年内の高値予想で最も多かったのは、「1万6000円」近辺で、14人。カブ知恵・藤井英敏氏は「今年の高値は5月23日につけた可能性が高い。今後は6月13日の1万2415円から5月23日の1万5942円のレンジ内で推移する」とボックス相場を予想する。
対して、フィスコ・アナリストの佐藤勝己氏は「選挙前には示しにくい政策が徐々に表面化するとの期待感から、参院選後に株価上昇は本格化、海外長期資金の流入が牽引役となるでしょう」と1万7800円と強気予想。法人税減税や解雇規制の緩和など、市場が催促する政策を出せるかに注目だろう。ちなみに、27人のなかで最も高い予想をしたのは、ストックウェザー「兜町カタリスト」編集長の櫻井英明氏で、1万8500円だった。「アベノミクスはまだ序幕。表面上にいるのは安倍さんですが、背景には世界資本の方法論や思考がちりばめられていると見る。参院選があるので遠慮がちではありますが、通過後は腰の入った戦略が出てくるでしょう」と期待を寄せる。
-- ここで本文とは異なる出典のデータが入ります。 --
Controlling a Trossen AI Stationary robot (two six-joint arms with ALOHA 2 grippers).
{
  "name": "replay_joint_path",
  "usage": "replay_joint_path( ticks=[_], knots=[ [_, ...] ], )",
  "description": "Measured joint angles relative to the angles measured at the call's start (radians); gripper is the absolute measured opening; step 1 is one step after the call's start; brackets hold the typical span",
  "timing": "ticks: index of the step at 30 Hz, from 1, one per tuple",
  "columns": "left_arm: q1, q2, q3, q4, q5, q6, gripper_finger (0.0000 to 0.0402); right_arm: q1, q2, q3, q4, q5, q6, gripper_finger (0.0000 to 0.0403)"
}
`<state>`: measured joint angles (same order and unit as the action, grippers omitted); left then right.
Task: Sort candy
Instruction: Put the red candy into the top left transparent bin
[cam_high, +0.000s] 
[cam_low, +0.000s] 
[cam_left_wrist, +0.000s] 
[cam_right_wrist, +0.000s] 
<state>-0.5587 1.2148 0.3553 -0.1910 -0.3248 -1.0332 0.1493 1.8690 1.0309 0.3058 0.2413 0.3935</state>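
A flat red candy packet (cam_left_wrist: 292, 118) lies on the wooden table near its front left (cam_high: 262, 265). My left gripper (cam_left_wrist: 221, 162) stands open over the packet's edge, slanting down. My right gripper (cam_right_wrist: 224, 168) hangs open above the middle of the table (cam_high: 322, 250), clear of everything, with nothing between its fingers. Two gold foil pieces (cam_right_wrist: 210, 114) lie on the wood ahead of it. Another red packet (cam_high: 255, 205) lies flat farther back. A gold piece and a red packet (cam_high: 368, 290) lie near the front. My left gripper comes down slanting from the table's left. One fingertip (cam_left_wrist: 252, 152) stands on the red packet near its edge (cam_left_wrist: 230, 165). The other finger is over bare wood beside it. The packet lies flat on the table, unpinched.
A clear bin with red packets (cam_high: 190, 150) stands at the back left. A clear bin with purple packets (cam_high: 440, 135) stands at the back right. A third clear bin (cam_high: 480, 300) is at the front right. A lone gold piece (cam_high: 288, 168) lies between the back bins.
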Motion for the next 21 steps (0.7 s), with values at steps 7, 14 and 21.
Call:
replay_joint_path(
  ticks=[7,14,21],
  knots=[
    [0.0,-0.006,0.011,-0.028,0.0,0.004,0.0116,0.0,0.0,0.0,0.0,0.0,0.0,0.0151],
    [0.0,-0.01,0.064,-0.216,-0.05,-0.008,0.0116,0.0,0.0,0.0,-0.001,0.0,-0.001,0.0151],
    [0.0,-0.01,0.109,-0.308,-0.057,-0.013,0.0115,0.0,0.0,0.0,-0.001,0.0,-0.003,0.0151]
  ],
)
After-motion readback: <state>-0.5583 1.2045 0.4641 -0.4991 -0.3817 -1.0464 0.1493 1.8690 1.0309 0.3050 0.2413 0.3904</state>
株式ジャーナリストの大神田貴文氏は「政策は強力な株高を生むが、長続きはしません。結局は自助努力を続けた企業の株が上がるでしょう」との見立てだ。参院選後の物色は、王道を押さえておきたい。
「一の矢は金融関連(メガバンク、証券、保険、ノンバンク)と金融緩和による円安(自動車、ハイテク)、二の矢は財政投資(インフラ関連、設備投資関連)、三の矢は成長戦略でバイオ・医療、ゲーム関連、農業関連など」(河合氏)
「個人消費の回復で、不動産や百貨店も期待」(ラジオNIKKEI記者・和島英樹氏)
「政策に売りなし」で社会インフラ輸出関連の「日立やIHIなど」(株式ジャーナリスト・竹中博文氏)、「発電所、上下水道、鉄道関連」(大谷氏)に注目したい。
また、「先日法案が通過したマイナンバーや、来年1月から始まるNISA口座導入で繁忙のITゼネコンが面白そう」(ファイナンシャルリサーチ・深野康彦氏)というから、NISAに関するシステム開発を受注する野村総合研究所などもよさそうだ。さらには、「9月7日に2020年オリンピック開催地が東京に決まれば、さらに日経平均で1000円程度高値を期待できます」(証券アナリスト・藤本誠之氏)という楽しみも。
フィスコ・リサーチレポーターの三井智映子氏は、「現在はまだアベノミクスが功を奏してきたという状態で、これからが本番。安倍首相が政権を維持し、デフレを脱却し成長戦略が順調に進めば、来年度に日経平均2万円台も夢ではないと思います」と分析する。アベノミクスはもう終わったのだろうか? いや、まだでしょう!